After a stint in the Army (he was in the band), Allison got his first regular gig--a six-nighter at Lake Charles, La., in 1950. He’s been on the road ever since. For many years, he averaged more than 200 gigs per year, but now Allison’s cruising, and only doing about 160 gigs. Allison basically plays little halls, little dives, little hole-in-the-wall places he likes. He has played the same venues for years. When Allison plays Wheeler Hot Springs, it will be on an off day from The Vine Street Bar & Grill in Hollywood--a gig he has had for 12 years. This show will be Allison’s first local appearance since he did the 1984 Ojai Bowl Full of Blues. He also headlined a Santa Barbara Blues Society show in 1982 or so.

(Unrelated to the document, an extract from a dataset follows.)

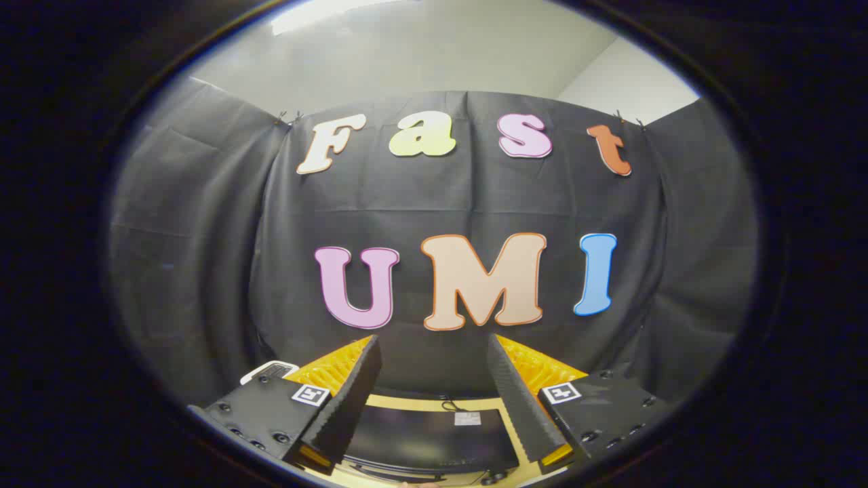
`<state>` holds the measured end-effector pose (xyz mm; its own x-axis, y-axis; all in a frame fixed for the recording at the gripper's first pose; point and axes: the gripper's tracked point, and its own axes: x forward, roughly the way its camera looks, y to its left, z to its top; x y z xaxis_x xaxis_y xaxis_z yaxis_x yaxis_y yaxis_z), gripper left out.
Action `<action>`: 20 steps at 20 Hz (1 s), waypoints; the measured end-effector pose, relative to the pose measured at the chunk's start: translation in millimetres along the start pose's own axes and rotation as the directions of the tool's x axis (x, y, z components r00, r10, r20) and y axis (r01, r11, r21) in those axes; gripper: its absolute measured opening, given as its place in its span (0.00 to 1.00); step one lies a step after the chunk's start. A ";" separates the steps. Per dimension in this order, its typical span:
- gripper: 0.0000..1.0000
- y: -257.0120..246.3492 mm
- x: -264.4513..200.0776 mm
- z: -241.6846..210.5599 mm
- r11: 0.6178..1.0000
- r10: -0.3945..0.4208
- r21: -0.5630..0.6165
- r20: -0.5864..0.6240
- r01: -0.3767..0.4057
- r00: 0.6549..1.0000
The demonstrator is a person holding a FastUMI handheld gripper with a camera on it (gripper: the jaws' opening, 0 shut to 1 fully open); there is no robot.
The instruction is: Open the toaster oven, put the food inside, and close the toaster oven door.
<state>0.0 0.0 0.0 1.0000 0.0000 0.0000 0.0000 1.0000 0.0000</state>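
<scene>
Black and glossy, the toaster oven [434, 440] sits low on the pale wooden table [475, 404], below and between my fingers. My gripper [434, 352] is raised toward the booth wall, fingers spread wide, gripping nothing.

Black toaster oven [427, 440], pale wooden table [434, 404], black cloth wall [203, 237]
</scene>
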 end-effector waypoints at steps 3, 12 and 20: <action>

Since 1956, Allison has lived on Long Island, N.Y., but he has lost neither his accent nor his ability to meld a variety of styles. Allison has been described as a jazz musician, a bluesman or whatever lies in between. This lack of category goes with the turf for an original.

“I guess I’m the man without a category,” Allison said in a recent phone interview. “People are always trying to categorize me as blues or jazz or folk. Some say I’m a jazz pianist that sings the blues.”

Allison, nonetheless, has been releasing albums regularly. The new one, “My Backyard” on Blue Note/Capitol, came out this year. And if musicians are confused over how to classify Allison, it hasn’t scared them away from his music. A few years ago, Pete Townsend recorded Allison’s “Young Man Blues” with considerably more electricity. Georgie Fame, John Mayall, Bonnie Raitt and the Yardbirds have also covered Allison tunes. Don’t hold your breath, however, waiting for Allison to do an MTV video. “Those videos sell mostly sex appeal,” Allison said. “I never was that pretty to begin with, and I sure ain’t now.”